■ **Instructions to follow**
Although pictures appear in the entries below, leave them out and print exactly the lines from the first line through the line containing "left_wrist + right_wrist".

■ **Supplied records**
··········

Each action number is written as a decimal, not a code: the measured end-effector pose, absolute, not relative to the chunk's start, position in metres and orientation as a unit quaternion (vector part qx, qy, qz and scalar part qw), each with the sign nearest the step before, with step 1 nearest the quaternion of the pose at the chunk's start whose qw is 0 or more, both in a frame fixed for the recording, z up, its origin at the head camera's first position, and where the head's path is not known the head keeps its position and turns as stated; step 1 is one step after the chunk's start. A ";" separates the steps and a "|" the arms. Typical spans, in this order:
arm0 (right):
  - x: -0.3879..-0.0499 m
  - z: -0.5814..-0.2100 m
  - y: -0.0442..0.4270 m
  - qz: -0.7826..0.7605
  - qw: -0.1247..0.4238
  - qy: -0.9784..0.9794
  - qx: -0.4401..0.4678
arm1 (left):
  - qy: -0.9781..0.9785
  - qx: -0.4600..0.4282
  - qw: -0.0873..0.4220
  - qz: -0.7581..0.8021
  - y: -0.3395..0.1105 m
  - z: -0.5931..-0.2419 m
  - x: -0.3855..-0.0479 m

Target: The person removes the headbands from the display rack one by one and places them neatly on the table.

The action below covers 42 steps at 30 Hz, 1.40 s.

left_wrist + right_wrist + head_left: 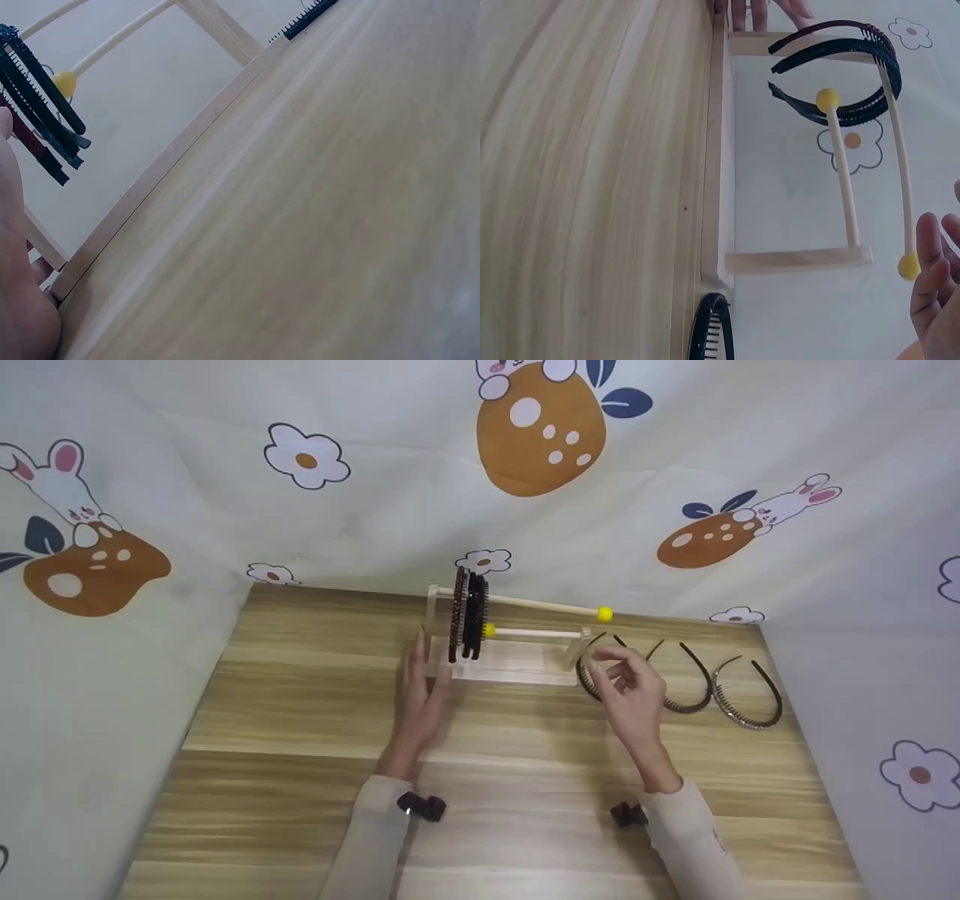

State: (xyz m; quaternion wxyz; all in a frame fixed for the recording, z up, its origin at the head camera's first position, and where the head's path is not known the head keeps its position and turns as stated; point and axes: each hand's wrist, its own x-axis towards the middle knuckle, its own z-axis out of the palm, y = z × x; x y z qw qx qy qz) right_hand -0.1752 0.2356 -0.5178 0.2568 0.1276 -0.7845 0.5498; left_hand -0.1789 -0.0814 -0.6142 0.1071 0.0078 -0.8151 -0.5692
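A wooden rack point(517, 664) with two rods tipped by yellow balls stands on the table. Several toothed headbands point(470, 611), dark and brown, hang together on its upper rod near the left post. My left hand point(424, 701) holds the rack's left end, thumb at the front and fingers around the post, partly hidden in the left wrist view. Beyond the rack's right end my right hand point(634, 694) hovers with loosely bent fingers and nothing in them. In the right wrist view this hand point(939, 289) is near the long rod's yellow ball point(908, 265), apart from it.
Three more headbands lie right of the rack: one partly behind my right hand, a middle dark headband point(701, 682), and a glittery headband point(750, 718) farthest right. A patterned cloth point(375, 525) hangs behind the wood-grain table point(525, 780).
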 end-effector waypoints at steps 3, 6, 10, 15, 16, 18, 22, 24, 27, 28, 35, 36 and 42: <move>-0.176 -0.517 0.229 0.557 0.252 -0.781 0.128 | -0.815 0.011 0.105 -0.569 -0.081 -0.612 -0.178; -0.177 -0.516 0.222 0.563 0.246 -0.779 0.127 | -0.816 0.014 0.106 -0.568 -0.081 -0.612 -0.178; -0.180 -0.517 0.211 0.578 0.234 -0.771 0.128 | -0.818 0.011 0.113 -0.564 -0.082 -0.614 -0.180; -0.182 -0.517 0.195 0.599 0.219 -0.759 0.129 | -0.817 0.005 0.122 -0.563 -0.081 -0.618 -0.182; -0.183 -0.517 0.192 0.602 0.217 -0.757 0.130 | -0.817 0.004 0.123 -0.563 -0.081 -0.618 -0.182; -0.183 -0.518 0.186 0.604 0.215 -0.756 0.131 | -0.817 0.003 0.124 -0.563 -0.081 -0.618 -0.181; -0.184 -0.518 0.175 0.611 0.208 -0.753 0.132 | -0.821 0.003 0.123 -0.558 -0.081 -0.616 -0.181; -0.183 -0.518 0.170 0.614 0.203 -0.752 0.131 | -0.821 0.002 0.123 -0.557 -0.081 -0.616 -0.181; -0.183 -0.519 0.163 0.619 0.197 -0.749 0.130 | -0.818 -0.002 0.124 -0.562 -0.082 -0.616 -0.181; -0.183 -0.519 0.162 0.621 0.196 -0.748 0.129 | -0.815 -0.005 0.125 -0.566 -0.081 -0.616 -0.181; -0.182 -0.519 0.152 0.639 0.184 -0.738 0.115 | -0.805 -0.007 0.118 -0.581 -0.082 -0.617 -0.181; -0.182 -0.519 0.151 0.642 0.181 -0.736 0.112 | -0.805 -0.004 0.116 -0.582 -0.082 -0.617 -0.181; -0.187 -0.517 0.139 0.657 0.150 -0.732 0.099 | -0.806 0.000 0.122 -0.579 -0.082 -0.617 -0.181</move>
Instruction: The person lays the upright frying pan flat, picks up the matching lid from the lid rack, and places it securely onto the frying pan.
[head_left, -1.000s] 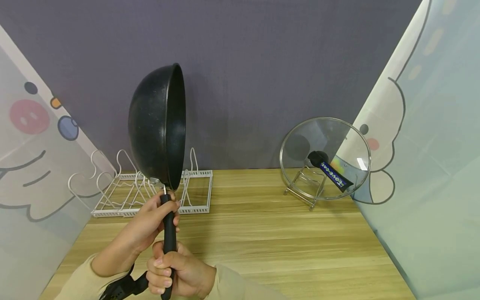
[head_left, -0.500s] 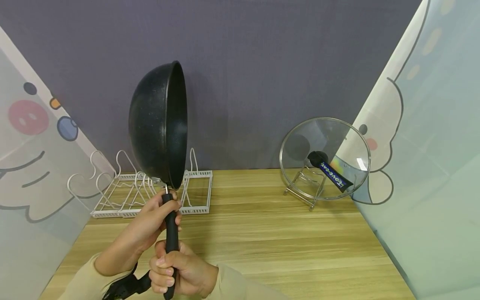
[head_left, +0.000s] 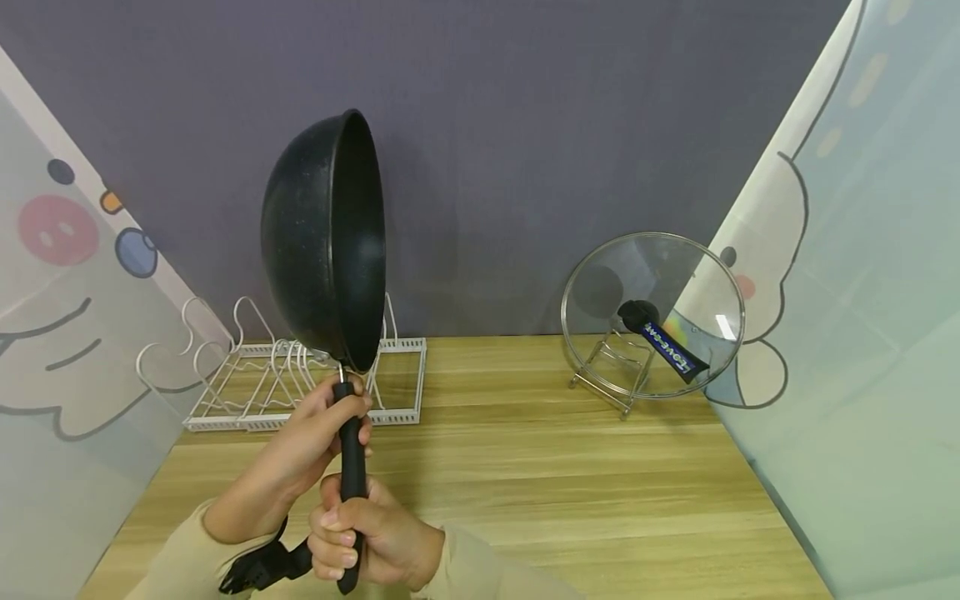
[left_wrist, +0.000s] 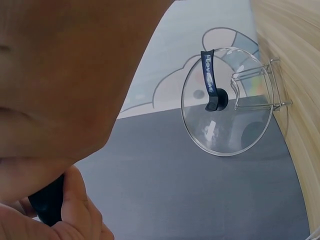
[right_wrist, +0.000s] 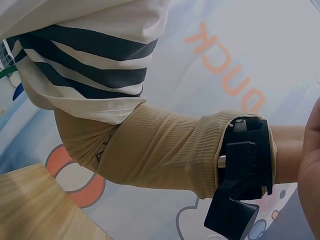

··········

■ **Task output**
Each action number is written as a decimal, not a code: the measured end-effector pose, absolute, not relative to the chunk's start, position in metres and orientation as a unit quaternion (vector part qx, qy, qz and scalar part qw), each with the sign nearest the step before, with step 1 nearest the quaternion of the pose at the chunk's start whose qw is 0 or more, both in a frame fixed for the recording, z up, its origin at the head camera's first position, and where the head's path is not known the head keeps its position and turns as stated; step 1 is one step after the chunk's start. A ";" separates the steps and a "|" the arms. Typical spans, in this order:
arm0 (right):
  - x: -0.3879..-0.0499 m
  - z: -0.5814..-0.2100 m
  - y: -0.0442..0.4270 m
  - qz: -0.7826..0.7605
  - qw: -0.1247..0.4238
  - qy: -0.9784..0.9794
  - qx: -0.4401..0.4678
arm1 (left):
  - qy: -0.9781..0.9785
  - qx: -0.4600..0.4282
  - qw: -0.0873..0.4220
  - qz: -0.7581..0.8021
  - y: -0.3395..0.1105 m
  - z: -0.5931..-0.2419 m
  - x: -0.3855..-0.0479 m

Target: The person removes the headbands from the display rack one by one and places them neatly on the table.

The action below covers 42 steps at 30 Hz, 1.40 s.

left_wrist + right_wrist + head_left: 

No more work remains on this exercise.